Wednesday, November 17, 2010

Mark Winne

Former Keynote Speaker at CT NOFA’s Annual Meeting, Mark Winne, is an author, food activist, community organizer, and former Executive Director of the Hartford Food System.  He has over 40 years of experience with community food systems, especially local agriculture.  He recently released his second book, Food Rebels, Guerrilla Gardeners, and Smart Cookin’ Mamas: Fighting Back in an Age of Industrial Agriculture, which has received a lot of praise.
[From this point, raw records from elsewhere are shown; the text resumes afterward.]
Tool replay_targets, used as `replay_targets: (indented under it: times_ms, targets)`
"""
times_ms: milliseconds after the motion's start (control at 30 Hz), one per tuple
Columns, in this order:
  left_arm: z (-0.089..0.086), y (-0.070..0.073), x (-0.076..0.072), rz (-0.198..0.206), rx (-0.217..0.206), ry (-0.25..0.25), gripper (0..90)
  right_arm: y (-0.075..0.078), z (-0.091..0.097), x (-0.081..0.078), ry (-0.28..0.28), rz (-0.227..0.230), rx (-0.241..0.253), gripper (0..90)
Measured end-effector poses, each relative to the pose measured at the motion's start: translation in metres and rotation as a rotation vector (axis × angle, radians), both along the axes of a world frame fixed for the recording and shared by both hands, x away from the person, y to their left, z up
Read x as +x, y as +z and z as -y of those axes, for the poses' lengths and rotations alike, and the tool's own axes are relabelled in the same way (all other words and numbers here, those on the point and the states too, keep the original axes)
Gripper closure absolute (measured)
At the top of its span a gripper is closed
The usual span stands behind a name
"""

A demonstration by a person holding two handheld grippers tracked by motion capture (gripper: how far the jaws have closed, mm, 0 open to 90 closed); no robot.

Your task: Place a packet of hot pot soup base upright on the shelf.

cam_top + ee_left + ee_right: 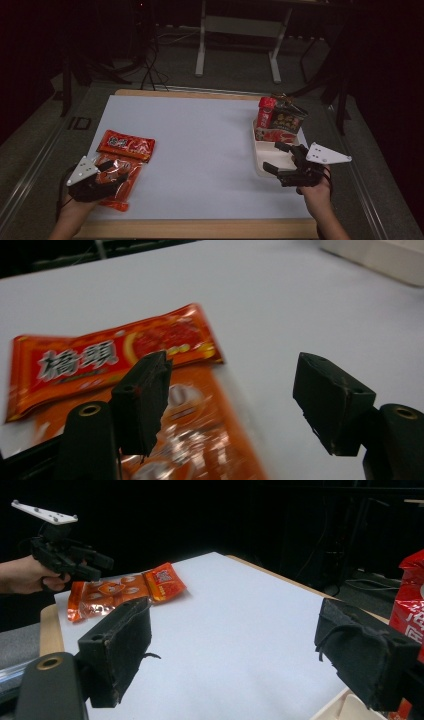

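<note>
Hovering over the near packet, my left gripper [232,405] had its jaws spread with nothing pinched between them; one jaw hung above the wrapper and the other above bare table. From the high view I could not tell whether that jaw touched the foil. The clear-fronted orange snack packet [117,182] lay flat at the near left corner, its long axis running from the front edge away and to the right, and its near end reached almost to the lip of the white table mat [200,145]. It looked glossy, orange, with round pieces showing through the window. Just beyond it lay a second red packet [126,144], flat, printed with large white characters, its long axis crosswise and sloping slightly down to the right; in the left gripper view the two overlapped at one edge. Left of both, only a narrow strip of mat remained before the wooden table edge [200,229]; to the right I had the whole middle of the mat open. My right gripper [280,161] sat well apart at the near right, its jaws wide and holding nothing, over the near end of a white tray [261,165]. At the tray's far end stood a red pouch [265,111] and a dark packet [287,119], upright and close together
</note>
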State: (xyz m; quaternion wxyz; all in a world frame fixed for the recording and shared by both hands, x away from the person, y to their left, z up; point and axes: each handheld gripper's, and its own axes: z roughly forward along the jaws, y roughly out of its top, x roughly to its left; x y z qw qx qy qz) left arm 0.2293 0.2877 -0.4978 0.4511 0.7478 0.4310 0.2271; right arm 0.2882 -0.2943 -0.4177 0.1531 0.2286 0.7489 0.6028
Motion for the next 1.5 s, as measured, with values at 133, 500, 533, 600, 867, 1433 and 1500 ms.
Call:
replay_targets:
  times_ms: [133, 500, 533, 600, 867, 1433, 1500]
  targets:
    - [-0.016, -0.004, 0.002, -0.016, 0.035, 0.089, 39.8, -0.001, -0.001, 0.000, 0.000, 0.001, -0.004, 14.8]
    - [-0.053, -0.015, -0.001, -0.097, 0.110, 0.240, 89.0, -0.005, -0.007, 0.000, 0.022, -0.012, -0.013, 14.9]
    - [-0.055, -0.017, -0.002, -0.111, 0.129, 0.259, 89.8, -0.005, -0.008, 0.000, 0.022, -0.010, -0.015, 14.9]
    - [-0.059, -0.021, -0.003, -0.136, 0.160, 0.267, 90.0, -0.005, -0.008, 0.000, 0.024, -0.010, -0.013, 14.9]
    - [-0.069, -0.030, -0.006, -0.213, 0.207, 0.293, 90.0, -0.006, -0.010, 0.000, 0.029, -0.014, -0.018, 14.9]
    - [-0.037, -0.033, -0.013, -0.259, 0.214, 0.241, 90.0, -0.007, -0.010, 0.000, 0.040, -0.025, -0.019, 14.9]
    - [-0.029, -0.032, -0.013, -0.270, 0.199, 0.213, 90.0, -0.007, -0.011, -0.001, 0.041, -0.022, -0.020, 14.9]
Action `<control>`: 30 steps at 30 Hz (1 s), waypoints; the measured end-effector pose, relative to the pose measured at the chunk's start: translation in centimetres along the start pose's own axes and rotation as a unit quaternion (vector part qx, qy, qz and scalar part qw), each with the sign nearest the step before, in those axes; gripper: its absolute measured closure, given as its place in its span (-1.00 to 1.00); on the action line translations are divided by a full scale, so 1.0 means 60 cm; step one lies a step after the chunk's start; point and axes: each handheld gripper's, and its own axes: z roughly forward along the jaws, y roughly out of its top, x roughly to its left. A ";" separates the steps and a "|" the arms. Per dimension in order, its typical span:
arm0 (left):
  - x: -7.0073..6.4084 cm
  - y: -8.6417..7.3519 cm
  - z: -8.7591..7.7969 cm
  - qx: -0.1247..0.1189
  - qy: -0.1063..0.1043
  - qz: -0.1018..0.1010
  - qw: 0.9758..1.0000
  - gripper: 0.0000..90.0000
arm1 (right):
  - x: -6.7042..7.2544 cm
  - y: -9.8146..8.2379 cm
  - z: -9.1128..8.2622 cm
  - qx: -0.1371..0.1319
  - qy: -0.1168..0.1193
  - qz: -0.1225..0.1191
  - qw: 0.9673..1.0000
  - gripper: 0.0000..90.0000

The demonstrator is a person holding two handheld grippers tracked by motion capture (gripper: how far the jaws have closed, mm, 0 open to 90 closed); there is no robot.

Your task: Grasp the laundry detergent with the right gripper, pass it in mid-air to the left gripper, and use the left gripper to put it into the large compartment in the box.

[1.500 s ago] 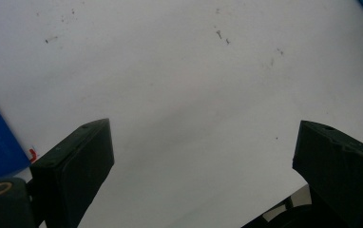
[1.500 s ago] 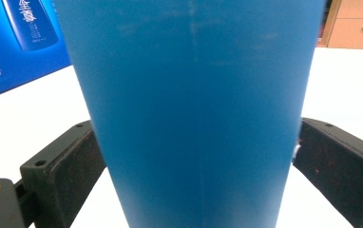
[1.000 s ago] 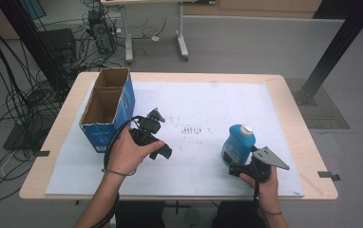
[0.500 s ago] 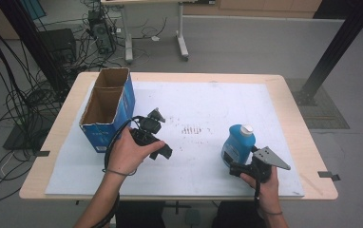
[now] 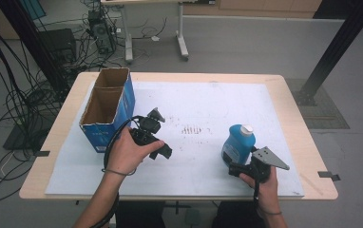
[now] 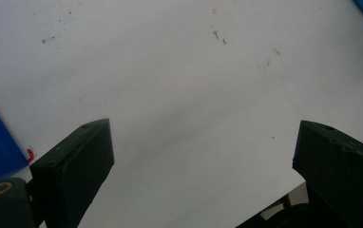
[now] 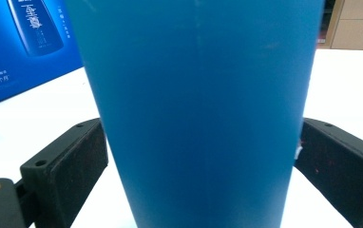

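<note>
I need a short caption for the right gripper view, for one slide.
Right gripper with jaws spread around an upright blue bottle, not clearly touching it; blue box behind.

the bottle point(image 5: 237, 143) at five o'clock is bright blue with a white cap; in the right gripper view its wall point(image 7: 196, 109) is plain, even blue. the box point(image 5: 107, 111) at nine o'clock is blue outside with white print, raw brown cardboard inside. the surface point(image 5: 208, 99) is white, flecked with dark specks, edged in pale wood. both claws, the left claw point(image 6: 203, 156) and the right claw point(image 7: 201, 161), are matt black.
</note>
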 end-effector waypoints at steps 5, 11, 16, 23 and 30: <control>-0.001 0.000 -0.001 0.000 0.000 0.001 1.000 -0.85 | 0.001 0.001 0.000 -0.005 0.001 0.000 1.000 -0.90; 0.000 0.000 0.001 0.001 0.000 0.003 1.000 -0.85 | 0.002 0.000 0.002 -0.006 0.000 0.002 1.000 -0.91; -0.001 0.000 0.001 0.001 -0.001 0.001 1.000 -0.85 | 0.001 0.000 0.002 -0.005 0.001 0.004 1.000 -0.91; -0.001 -0.001 0.000 0.000 -0.003 0.003 1.000 -0.85 | 0.001 0.001 0.004 -0.005 0.004 0.006 1.000 -0.94; -0.002 0.000 -0.002 -0.003 -0.002 0.001 1.000 -0.85 | 0.001 0.002 0.004 -0.009 -0.004 0.005 1.000 -0.77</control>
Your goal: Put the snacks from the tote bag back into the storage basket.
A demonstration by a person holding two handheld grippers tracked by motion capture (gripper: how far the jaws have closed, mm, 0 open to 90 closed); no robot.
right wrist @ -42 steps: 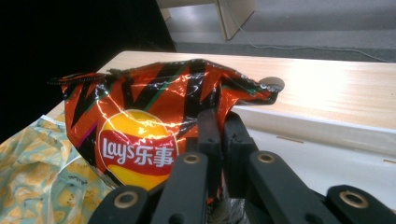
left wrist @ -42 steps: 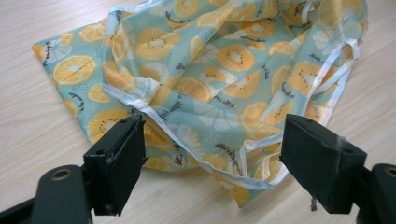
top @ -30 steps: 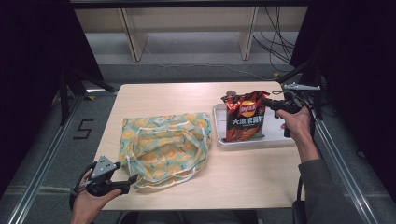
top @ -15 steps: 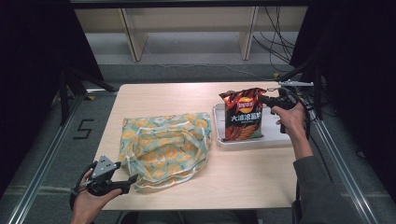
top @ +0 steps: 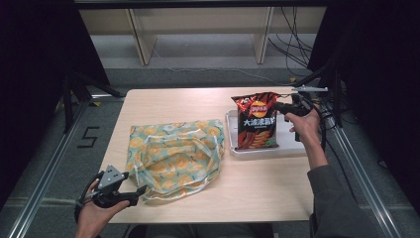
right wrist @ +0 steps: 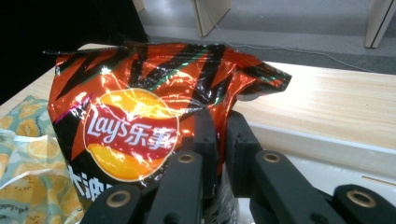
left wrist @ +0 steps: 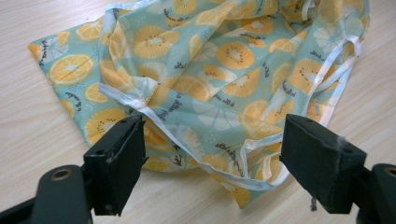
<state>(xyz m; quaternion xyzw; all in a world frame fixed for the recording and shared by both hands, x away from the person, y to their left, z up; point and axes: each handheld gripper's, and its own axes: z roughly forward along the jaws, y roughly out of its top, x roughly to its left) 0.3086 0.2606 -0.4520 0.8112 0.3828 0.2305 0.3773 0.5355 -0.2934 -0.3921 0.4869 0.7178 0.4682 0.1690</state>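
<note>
A red and black chip bag (top: 256, 121) stands upright in a white tray (top: 292, 148) at the table's right side. My right gripper (top: 277, 106) holds it by its upper right edge. In the right gripper view the jaws (right wrist: 222, 135) pinch the foil of the chip bag (right wrist: 140, 116); they have just been opening a little, with the foil still between them. A teal cloth bag (top: 173, 156) with an orange-slice print lies flat at the table's middle left. My left gripper (top: 141, 191) stands open at its near corner, and the cloth bag (left wrist: 224, 70) lies just beyond the fingertips (left wrist: 210, 154).
The wooden table (top: 173, 104) has bare room behind the cloth bag and in front of the tray. Metal rails run along both sides of the table, and cables hang at the right behind the right hand.
The right gripper has shifted slightly left with the chip bag, which now stands more upright in the tray. The left gripper and the cloth bag have not moved.
</note>
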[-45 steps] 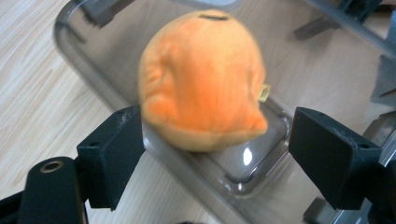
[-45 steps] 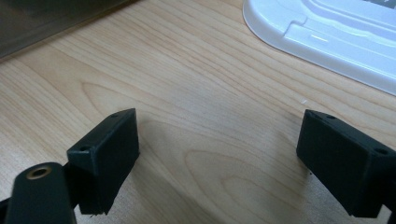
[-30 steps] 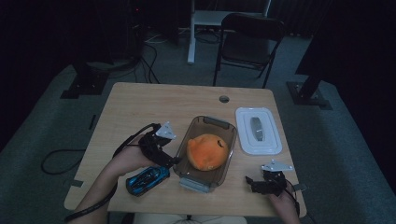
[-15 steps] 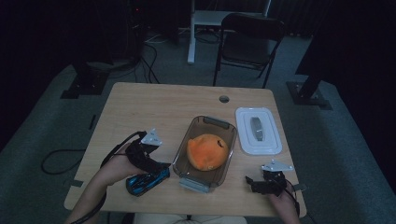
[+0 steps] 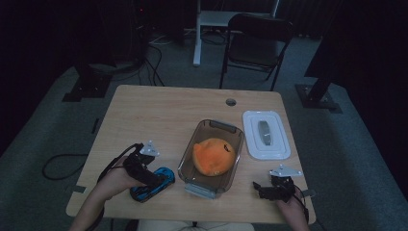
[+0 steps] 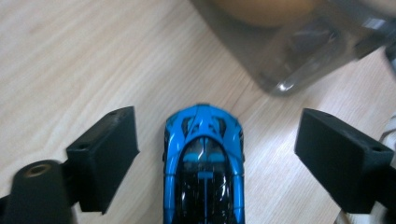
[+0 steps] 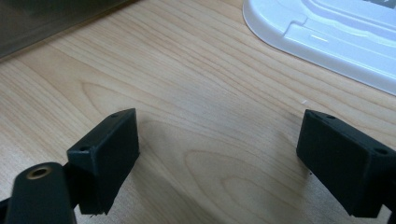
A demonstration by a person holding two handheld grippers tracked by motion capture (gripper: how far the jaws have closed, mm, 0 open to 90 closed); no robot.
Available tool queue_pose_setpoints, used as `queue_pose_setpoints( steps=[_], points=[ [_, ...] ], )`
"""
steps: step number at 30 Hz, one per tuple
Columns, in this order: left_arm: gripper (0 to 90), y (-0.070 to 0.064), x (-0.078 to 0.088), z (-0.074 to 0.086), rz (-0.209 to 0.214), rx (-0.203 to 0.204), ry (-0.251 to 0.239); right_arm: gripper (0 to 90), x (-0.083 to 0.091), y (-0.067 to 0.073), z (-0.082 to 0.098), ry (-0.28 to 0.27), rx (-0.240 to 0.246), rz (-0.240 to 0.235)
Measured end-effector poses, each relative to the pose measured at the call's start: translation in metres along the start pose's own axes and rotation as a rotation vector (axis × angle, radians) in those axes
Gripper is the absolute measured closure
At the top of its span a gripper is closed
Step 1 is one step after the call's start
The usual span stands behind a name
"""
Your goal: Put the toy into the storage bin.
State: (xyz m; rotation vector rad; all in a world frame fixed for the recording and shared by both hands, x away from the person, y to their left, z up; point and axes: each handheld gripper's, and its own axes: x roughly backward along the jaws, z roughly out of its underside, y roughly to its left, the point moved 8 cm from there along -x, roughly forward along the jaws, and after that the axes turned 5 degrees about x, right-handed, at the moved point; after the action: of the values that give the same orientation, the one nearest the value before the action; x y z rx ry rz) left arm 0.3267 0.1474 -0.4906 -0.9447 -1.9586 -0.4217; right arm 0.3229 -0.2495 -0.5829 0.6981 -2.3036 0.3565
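Note:
A blue toy car (image 5: 165,175) lies on the wooden table (image 5: 159,115) near its front left edge. My left gripper (image 5: 152,179) is lowered over the car, one jaw on each side. In the left gripper view the car (image 6: 204,163) sits between the fingers (image 6: 105,154) with a gap on both sides. These jaws have just been opening wider and stand open. My right gripper (image 5: 262,188) rests near the front right edge, open, with bare wood between its fingertips (image 7: 109,154).
A clear dark container (image 5: 219,126) holding an orange soft object (image 5: 215,156) stands right of the car, close to it (image 6: 289,60). Its white lid (image 5: 266,144) lies further right, just beyond my right gripper (image 7: 336,32). A chair (image 5: 255,43) stands behind the table.
My left hand has moved toward the table's front left and sunk down over the blue car, which now lies between its jaws. The right hand has kept still.

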Motion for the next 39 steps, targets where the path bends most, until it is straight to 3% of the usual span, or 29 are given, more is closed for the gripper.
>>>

Here’s a great video about Mark Winne.
Wayne Roberts, manager of the Toronto Food Policy Council and weekly contributor to Toronto’s NOW Magazine, recently reviewed Mark’s new book.  You can read an excerpt below.  For the full review, please visit http://wayneroberts.ca/archives/394
Mark Winne’s New Book an Organizer’s Manual for America’s Food Rebels -
By Wayne Roberts
            Looking beyond the book’s cover, Winne brings a way of looking at food issues that makes this book unique: he’s first and foremost a people person and community organizer, not a journalist, dietitian, chef, restaurant critic, academic or diet promoter. This lens on the food world accounts for most of the topics that aren’t in the book: anything related to wagging fingers at anyone but big corporations and lackey governments, or anything related to gourmet meals, specialized diets, superior French and Italian food culture, highfalutin alternative agriculture techniques – all subjects that might scare off, turn off or exclude the folks back home.  Indeed, the folks back home, ordinary people trying to deal with their everyday food problems, are the stars of the book, and the problems holding them back are at the centre of Winne’s policy diagnosis and prescriptions.  Winne’s “peoplistic” perspective makes this the first book of the last decade’s food book explosion to zero in on food and the human condition, not just food and the physical body, or food and the body politic…In my opinion, this is the book that shows American food activists – the progressive people with the best chance of communicating with the entire country -- how to use their inheritance of the great traditions of late-1800s agrarian populism. Winne’s book serves up plain American English and archetypes that stick to the ribs of a food movement properly understood as inspired by such deep and abiding traditions and values.”